Abstract
Purpose:
Right ventricular (RV) dysfunction in acute pulmonary embolism (PE) is a critical determinant of outcome. Obstructive sleep apnea (OSA) is a common comorbidity of PE and might also affect RV function. Therefore, we sought to investigate RV dysfunction in PE patients in proportion to the severity of OSA by evaluating the right-to-left ventricular (RV/LV) diameter ratio on computed tomographic pulmonary angiography (CTPA).
Materials and Methods:
197 PE patients were evaluated for sleep-disordered breathing by portable monitoring and nocturnal polysomnography. RV dilatation was defined as an RV/LV diameter ratio of ⩾ 1.0.
Results:
RV dilatation was significantly more frequent in OSA patients compared to study participants without OSA (66.4% vs 49.1%, P = .036). Elevated troponin I values, indicating myocardial injury due to acute, PE-related RV strain, were significantly more frequent in OSA patients with an apnea-hypopnea index (AHI) ⩾ 15/h compared to those with an AHI < 15/h (62.1% vs 45.8%, P = .035). However, RV dysfunction documented by the RV/LV diameter ratio on CTPA was not significantly associated with the severity of OSA in multivariable regression analysis.
Conclusion:
Patients with moderate or severe OSA might compensate acute, PE-related RV strain better, as they are adapted to repetitive right heart pressure overloads during sleep.
Keywords
Introduction
Obstructive sleep apnea (OSA) is a breathing disorder, which is characterised by recurrent upper-airway obstructions during sleep, resulting in repetitive episodes of hypopnea or apnea. 1 It is known that OSA is an independent risk factor for cardiovascular morbidity and death. 2
Pathophysiologically, OSA is associated with oxygen desaturation, intermittent hypoxia, hypercapnia, intrathoracic pressure swings, and an increase of pulmonary arterial pressure during sleep. 3 All these mechanisms affect right ventricular (RV) function. Decreased right heart performance has been repeatedly described in OSA patients.4 -7 RV function seems to be impaired in proportion to the severity of OSA4,5 and has been shown to be reversible by continuous positive airway pressure (CPAP) therapy.6,7
In acute pulmonary embolism (PE), RV dysfunction is a critical determinant of outcome and is associated with a poor short- and long-term prognosis. 8 Although OSA is a common comorbidity of PE, 9 it is unknown if OSA patients have a higher prevalence of RV dysfunction when presenting with acute PE than patients without relevant sleep disordered breathing (SDB). We therefore sought to investigate signs of RV dysfunction in patients suffering from acute PE according to the presence and the severity of OSA.
Materials and Methods
Study design, imaging tests and clinical data
This observational cohort study was conducted at a tertiary academic teaching hospital, where patients with acute PE were enrolled between July 2011 and March 2016. Data were collected prospectively.
In all patients, the diagnosis of PE was established by multi-detector computed tomographic pulmonary angiography (CTPA), performed using the routine scan protocols of our institution.
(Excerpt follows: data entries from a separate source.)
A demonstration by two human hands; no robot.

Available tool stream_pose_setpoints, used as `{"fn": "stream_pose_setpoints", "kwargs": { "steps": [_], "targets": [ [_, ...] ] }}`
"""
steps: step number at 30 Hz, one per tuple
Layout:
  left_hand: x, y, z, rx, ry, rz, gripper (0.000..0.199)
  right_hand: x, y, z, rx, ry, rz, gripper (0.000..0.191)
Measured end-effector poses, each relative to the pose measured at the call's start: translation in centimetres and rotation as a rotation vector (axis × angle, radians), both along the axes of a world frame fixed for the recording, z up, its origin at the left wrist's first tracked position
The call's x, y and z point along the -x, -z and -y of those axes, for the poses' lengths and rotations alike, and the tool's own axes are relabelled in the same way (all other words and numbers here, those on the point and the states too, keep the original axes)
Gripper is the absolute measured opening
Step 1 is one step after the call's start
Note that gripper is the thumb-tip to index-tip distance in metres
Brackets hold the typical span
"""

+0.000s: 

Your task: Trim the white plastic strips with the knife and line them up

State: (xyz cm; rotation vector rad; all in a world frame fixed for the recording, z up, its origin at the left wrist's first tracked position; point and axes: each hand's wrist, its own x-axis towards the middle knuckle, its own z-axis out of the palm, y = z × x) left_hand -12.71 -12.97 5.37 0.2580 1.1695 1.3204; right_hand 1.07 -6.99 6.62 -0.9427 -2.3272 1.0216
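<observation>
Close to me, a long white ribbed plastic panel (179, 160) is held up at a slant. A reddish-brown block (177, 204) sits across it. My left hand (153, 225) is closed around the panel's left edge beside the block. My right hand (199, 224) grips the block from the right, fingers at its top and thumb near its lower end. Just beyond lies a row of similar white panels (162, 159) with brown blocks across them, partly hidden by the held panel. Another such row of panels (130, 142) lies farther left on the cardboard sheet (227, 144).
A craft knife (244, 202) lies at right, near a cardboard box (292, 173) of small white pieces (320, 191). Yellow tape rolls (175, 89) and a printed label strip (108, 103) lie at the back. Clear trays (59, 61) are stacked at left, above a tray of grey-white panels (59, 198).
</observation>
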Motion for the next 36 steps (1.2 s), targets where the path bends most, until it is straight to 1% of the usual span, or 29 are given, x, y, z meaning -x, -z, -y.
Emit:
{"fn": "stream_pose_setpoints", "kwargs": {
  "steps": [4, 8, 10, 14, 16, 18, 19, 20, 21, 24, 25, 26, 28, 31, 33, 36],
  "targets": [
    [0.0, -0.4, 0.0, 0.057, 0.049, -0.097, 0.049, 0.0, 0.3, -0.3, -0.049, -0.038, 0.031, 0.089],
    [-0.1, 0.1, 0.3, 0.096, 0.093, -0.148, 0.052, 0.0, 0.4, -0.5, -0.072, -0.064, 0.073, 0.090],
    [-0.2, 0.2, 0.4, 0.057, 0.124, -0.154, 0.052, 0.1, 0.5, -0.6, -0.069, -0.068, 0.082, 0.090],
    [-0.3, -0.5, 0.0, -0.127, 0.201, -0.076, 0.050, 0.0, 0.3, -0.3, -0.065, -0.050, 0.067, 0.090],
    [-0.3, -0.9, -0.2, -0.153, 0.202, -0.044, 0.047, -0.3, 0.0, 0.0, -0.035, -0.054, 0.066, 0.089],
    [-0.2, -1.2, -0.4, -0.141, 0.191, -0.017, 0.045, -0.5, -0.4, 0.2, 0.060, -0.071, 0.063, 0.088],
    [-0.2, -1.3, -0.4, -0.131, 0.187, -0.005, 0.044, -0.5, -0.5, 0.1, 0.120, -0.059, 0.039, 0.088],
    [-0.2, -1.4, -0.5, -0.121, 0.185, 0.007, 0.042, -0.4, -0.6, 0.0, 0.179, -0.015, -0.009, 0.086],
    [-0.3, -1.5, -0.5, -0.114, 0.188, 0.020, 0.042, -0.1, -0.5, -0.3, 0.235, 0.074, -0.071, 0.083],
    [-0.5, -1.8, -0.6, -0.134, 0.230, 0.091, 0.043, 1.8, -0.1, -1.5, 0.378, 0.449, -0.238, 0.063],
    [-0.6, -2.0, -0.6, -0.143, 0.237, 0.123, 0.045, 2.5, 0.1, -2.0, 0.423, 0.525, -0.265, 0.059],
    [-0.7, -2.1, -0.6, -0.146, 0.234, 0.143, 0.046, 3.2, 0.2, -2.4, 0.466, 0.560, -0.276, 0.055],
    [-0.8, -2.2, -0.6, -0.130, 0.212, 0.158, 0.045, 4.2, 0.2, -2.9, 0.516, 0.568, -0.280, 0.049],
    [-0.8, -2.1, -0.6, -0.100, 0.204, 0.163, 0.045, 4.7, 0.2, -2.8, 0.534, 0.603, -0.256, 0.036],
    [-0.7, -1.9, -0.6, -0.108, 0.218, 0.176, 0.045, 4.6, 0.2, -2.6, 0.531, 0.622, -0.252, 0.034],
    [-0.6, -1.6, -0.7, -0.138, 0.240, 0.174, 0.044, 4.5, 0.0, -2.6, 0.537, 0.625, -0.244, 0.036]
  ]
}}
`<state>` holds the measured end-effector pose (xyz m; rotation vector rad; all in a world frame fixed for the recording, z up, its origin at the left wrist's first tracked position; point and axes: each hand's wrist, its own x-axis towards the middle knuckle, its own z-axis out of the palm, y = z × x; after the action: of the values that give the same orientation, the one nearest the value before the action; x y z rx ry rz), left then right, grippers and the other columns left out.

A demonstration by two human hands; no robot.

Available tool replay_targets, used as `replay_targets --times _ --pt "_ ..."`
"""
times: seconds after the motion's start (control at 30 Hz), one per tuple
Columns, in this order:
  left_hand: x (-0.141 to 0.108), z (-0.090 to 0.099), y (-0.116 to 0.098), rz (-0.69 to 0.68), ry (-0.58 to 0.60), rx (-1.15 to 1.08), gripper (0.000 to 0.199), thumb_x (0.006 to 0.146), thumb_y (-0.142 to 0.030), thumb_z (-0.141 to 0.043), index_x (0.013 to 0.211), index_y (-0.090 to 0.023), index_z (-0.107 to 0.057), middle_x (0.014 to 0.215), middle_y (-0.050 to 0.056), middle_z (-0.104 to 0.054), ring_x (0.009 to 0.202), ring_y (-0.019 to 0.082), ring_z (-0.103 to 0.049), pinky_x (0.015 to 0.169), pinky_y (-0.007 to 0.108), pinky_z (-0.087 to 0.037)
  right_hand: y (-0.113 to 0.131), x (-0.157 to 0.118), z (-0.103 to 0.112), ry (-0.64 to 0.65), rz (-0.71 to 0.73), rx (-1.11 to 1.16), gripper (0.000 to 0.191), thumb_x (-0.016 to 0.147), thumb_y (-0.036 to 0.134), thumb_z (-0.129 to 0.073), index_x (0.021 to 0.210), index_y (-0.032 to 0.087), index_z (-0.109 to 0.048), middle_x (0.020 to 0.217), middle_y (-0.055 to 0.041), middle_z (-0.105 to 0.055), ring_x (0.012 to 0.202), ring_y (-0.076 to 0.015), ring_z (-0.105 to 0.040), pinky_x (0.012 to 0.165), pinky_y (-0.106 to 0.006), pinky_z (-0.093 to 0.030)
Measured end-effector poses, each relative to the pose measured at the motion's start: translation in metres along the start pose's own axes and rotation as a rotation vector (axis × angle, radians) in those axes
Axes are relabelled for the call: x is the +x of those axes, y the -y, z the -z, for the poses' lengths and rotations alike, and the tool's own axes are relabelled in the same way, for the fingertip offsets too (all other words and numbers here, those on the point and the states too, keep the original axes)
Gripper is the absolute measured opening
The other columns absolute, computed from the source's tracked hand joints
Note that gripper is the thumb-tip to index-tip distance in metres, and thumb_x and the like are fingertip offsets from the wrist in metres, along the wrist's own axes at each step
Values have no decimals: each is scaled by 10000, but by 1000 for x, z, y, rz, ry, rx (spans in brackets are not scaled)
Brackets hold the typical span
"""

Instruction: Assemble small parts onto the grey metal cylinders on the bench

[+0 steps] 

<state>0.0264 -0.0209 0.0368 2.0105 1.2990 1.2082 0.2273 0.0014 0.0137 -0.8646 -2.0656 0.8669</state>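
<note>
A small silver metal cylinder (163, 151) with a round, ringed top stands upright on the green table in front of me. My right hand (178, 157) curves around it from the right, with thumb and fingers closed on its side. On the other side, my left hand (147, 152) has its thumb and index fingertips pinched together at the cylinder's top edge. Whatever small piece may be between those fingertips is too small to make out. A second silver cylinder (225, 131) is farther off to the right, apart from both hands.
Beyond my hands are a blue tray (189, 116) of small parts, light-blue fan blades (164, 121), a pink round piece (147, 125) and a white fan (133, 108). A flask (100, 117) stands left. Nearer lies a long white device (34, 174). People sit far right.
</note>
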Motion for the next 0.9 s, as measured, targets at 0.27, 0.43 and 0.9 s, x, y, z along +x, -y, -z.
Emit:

RV dysfunction was assessed by calculating the right-to-left ventricular (RV/LV) diameter ratio on standard CTPA images. RV/LV ratios were determined in consensus by 2 radiologists with extensive experience in cardiovascular CT using standard axial plane reconstructions. Both readers were blinded towards sleep study results. Maximum RV and LV diameters were defined manually as the maximum distance of the endocardial border of the right or left ventricle from the interventricular septum; thereby, the largest RV and LV diameters were typically observed at different craniocaudal positions of the heart. RV dilatation was defined as a RV/LV diameter ratio of ⩾ 1.0 (Figure 1).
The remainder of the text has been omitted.